Work task: Reproduce the lines below exactly. Skip images.

Data:
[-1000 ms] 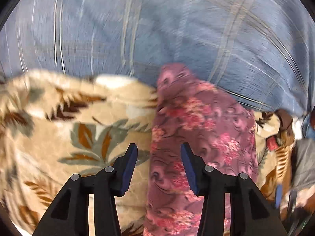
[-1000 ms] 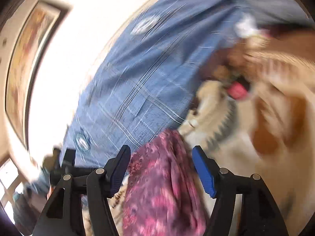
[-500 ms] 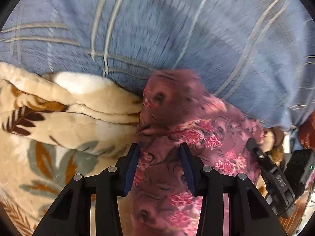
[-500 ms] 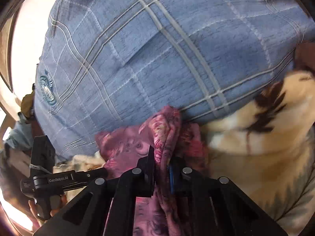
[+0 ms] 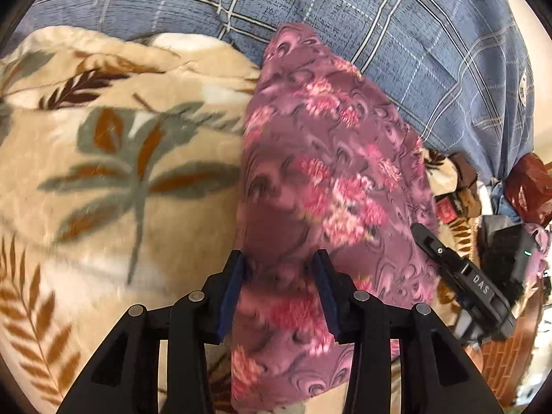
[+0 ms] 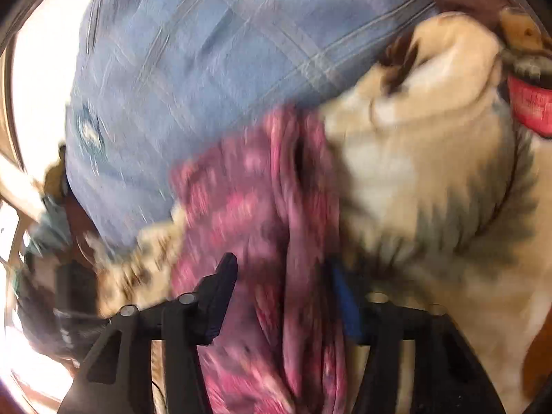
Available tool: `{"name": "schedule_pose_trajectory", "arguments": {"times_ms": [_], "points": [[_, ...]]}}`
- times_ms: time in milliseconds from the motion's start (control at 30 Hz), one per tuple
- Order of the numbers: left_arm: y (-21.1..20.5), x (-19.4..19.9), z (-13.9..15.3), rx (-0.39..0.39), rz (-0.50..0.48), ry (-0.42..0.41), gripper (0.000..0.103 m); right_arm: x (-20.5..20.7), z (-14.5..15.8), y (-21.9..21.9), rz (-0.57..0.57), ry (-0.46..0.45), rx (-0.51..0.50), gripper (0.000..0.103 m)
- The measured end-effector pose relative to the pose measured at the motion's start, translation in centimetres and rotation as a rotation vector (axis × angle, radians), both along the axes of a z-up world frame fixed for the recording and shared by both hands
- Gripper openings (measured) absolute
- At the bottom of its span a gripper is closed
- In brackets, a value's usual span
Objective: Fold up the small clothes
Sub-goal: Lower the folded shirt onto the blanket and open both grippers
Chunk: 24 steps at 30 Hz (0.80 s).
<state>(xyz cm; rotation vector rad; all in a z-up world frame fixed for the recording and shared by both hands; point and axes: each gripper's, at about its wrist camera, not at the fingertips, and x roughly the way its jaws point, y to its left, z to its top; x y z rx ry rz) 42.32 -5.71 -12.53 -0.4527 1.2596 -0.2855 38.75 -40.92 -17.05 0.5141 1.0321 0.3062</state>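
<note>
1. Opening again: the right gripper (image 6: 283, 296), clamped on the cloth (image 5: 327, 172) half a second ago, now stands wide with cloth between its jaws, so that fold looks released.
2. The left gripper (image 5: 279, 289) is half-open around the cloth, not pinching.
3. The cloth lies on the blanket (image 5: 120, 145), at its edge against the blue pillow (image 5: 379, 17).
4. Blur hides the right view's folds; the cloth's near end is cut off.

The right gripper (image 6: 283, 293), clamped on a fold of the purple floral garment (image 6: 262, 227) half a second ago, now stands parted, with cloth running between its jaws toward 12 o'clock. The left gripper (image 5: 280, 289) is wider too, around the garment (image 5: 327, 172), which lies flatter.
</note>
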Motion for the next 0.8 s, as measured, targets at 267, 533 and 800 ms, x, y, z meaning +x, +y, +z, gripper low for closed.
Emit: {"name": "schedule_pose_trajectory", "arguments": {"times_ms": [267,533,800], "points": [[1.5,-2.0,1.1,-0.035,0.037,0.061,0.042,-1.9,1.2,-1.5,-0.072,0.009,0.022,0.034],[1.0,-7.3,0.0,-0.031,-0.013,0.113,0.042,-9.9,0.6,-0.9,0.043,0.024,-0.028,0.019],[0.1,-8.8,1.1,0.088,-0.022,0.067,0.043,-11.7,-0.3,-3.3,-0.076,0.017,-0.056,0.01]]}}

Task response:
[-1000 ms] 
[-1000 ms] 
[-500 ms] 
[-500 ms] 
[+0 ms] 
[+0 ms] 
Available tool: `{"name": "schedule_pose_trajectory", "arguments": {"times_ms": [_], "points": [[_, ...]]}}`
- times_ms: time in milliseconds from the motion's start (control at 30 Hz), one per tuple
- Order of the numbers: left_arm: y (-21.1..20.5), x (-19.4..19.9), z (-13.9..15.3), rx (-0.39..0.39), rz (-0.50..0.48), ry (-0.42..0.41), gripper (0.000..0.103 m); right_arm: x (-20.5..20.7), z (-14.5..15.8), y (-21.9..21.9), rz (-0.57..0.57), ry (-0.46..0.45), rx (-0.51..0.50), gripper (0.000..0.103 m)
- The measured end-effector pose relative to the pose measured at the motion's start, translation in centimetres and rotation as a rotation vector (axis × angle, radians), both along the axes of a z-up world frame fixed for the recording and shared by both hands
- Gripper openings (measured) absolute
- At the bottom of its span a gripper is closed
- In brackets, a value's usual span
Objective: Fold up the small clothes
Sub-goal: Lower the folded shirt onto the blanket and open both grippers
Chunk: 24 steps at 30 Hz (0.80 s).
<state>(xyz cm; rotation vector rad; all in a z-up world frame fixed for the recording and shared by both hands; point and axes: each gripper's, at about its wrist camera, not at the fingertips, and x roughly the way its jaws point, y to its left, z to its top; x y z rx ry rz) 42.32 -5.71 -12.53 -0.4527 1.2596 -0.2855 38.75 -40.92 -17.05 0.5141 1.0321 0.3062</state>
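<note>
1. Opening again: the right gripper (image 6: 283, 296), clamped on the cloth (image 5: 327, 172) half a second ago, now stands wide with cloth between its jaws, so that fold looks released.
2. The left gripper (image 5: 279, 289) is half-open around the cloth, not pinching.
3. The cloth lies on the blanket (image 5: 120, 145), at its edge against the blue pillow (image 5: 379, 17).
4. Blur hides the right view's folds; the cloth's near end is cut off.

The right gripper (image 6: 283, 293), clamped on a fold of the purple floral garment (image 6: 262, 227) half a second ago, now stands parted, with cloth running between its jaws toward 12 o'clock. The left gripper (image 5: 280, 289) is wider too, around the garment (image 5: 327, 172), which lies flatter.
</note>
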Motion for the next 0.8 s, as measured, targets at 267, 533 and 800 ms, x, y, z meaning +x, +y, +z, gripper low for closed.
Emit: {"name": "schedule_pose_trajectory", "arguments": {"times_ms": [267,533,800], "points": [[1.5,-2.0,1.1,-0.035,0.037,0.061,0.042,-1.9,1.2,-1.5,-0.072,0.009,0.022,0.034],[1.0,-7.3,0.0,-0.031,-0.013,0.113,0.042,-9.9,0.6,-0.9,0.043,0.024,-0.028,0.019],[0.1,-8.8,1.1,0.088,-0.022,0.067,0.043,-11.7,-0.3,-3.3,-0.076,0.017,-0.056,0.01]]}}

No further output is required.